This is pretty much a recreation of the content from http://automation.highearthorbit.com/wiki/index.php?title=Main_Page and should probably be considered a backup, or perhaps a secondary cache. Either way, HEO is the authoritative source; I've written a bunch of stuff on there and just wanted a "local" copy too. This means that you're likely to find missing pages here, at least until I sort out the import.
- [[Hardware]]
- [[Software]]
- [[Scripts]]
'''Read the [[UserStory]] to get an idea of where I'm going with this, or check out the [[WorkInProgress]].'''
== Overview ==
I am trying to get into home automation as I'm fascinated by the possibilities: an intelligent home which recognizes and adapts to its occupants, modifying the environment to best use the resources at hand; non-intrusive, pervasive technologies and a self-configuring, secure and ubiquitous information-mesh with auto-discovery of services. In "plainspeak", the kind of thing you learn to use very quickly and soon take for granted.
I also want ecologically sensible and planet-friendly solutions and experiments - wiring up your home (and subsequently your life) should use ''less'' energy because the intelligent home is smart enough to take advantage of environmental efficiency-tuning.

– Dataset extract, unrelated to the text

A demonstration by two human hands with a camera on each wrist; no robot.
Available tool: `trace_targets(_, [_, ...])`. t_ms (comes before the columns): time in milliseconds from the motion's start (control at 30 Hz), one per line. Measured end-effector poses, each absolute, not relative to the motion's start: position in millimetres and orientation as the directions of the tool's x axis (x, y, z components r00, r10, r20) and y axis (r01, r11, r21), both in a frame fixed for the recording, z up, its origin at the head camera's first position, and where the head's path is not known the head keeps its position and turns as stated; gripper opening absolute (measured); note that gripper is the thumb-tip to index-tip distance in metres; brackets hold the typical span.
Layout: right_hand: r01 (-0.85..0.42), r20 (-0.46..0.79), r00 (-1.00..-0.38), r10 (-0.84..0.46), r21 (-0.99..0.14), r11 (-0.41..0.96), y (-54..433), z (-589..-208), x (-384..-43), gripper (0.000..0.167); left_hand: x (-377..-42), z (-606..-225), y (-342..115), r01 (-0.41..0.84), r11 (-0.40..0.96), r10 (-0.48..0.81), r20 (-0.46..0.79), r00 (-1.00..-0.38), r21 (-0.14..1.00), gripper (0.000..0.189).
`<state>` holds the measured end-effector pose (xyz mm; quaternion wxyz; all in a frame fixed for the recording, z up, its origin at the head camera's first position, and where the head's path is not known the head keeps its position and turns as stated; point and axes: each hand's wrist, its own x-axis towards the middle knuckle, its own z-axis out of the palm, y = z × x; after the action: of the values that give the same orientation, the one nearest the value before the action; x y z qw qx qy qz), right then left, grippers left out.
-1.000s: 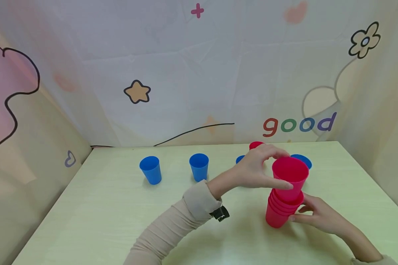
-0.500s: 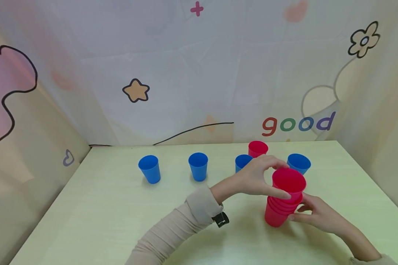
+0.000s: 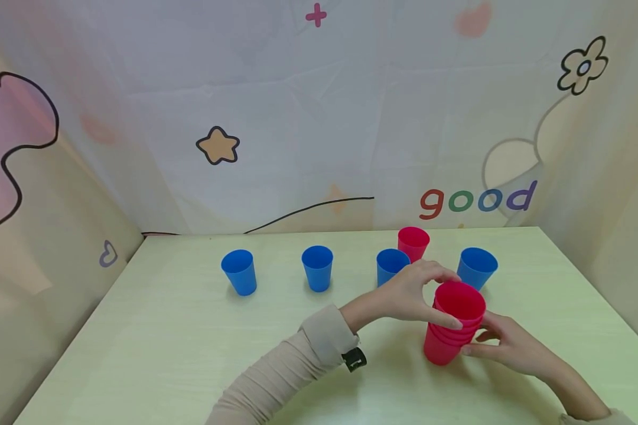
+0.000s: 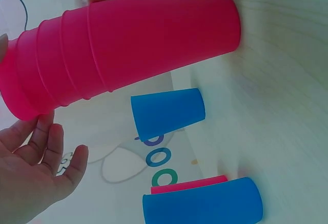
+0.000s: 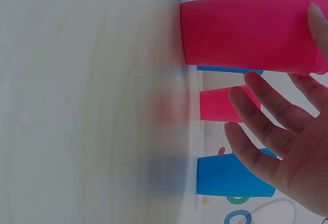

I'm renting, which means anything rigged up has to be just as easily removed without permanent damage, but the technology these days allows exactly that. It also means I'm unlikely to be able to run fibre-optics inside the walls, embed an LCD in the kitchen bench or behind the bathroom mirror, or rewire the electricity grid to take a feed from a solar-panel or/and wind turbine array. Perhaps when (if?) I buy my own place ...
=== Self-configuring, self-healing, secure, pervasive, ubiquitous information-mesh ===
(The longest heading ever.) I have a particular requirement for my network of intelligent (PCs), semi-intelligent (embedded controllers) and simple devices (remote switches and sensors) -- they should work seamlessly together, be able to automatically reconfigure quite quickly, and provide discoverable services to one another in a secure, non-intrusive way.
"Ubiquity" in this context refers to the services being discoverable and available via a number of different mechanisms -- i.e. remote control/reporting interfaces via web/HTTP, IM bots, VOIP, voice-activation and other interfaces.
In practice this means a number of things:
- The wireless (802.11g) computer network should be secure (WPA with PSK) and self-configuring ([[Zeroconf]])
- Services should be published via [[Avahi]]/[[DNS-SD]] (printers, music libraries, fileshares, web-interfaces)
- * Service-monitoring and self-repair should be running whenever possible
=== Eco considerations ===
There are a couple of reasons to try to be as energy efficient as possible when it comes to electronics and electrical goods: fiscal and ecological responsibility.
Electricity, for now at least, ''costs money'' and a few devices left on or on standby can quickly add up. In the past I've tended to have at least a couple of PCs on at any one time, and subsequently our power bill was always quite large -- that is money I could be spending on other things!
As for the impact we're having on poor Starship Earth, we ''need'' to increase efficiency just to continue life-support for our growing global population. Yup, I'm a fan of R. Buckminster Fuller's ephemeralization and intelligent designs -- always "doing more with less" and taking the full system into consideration "holistically".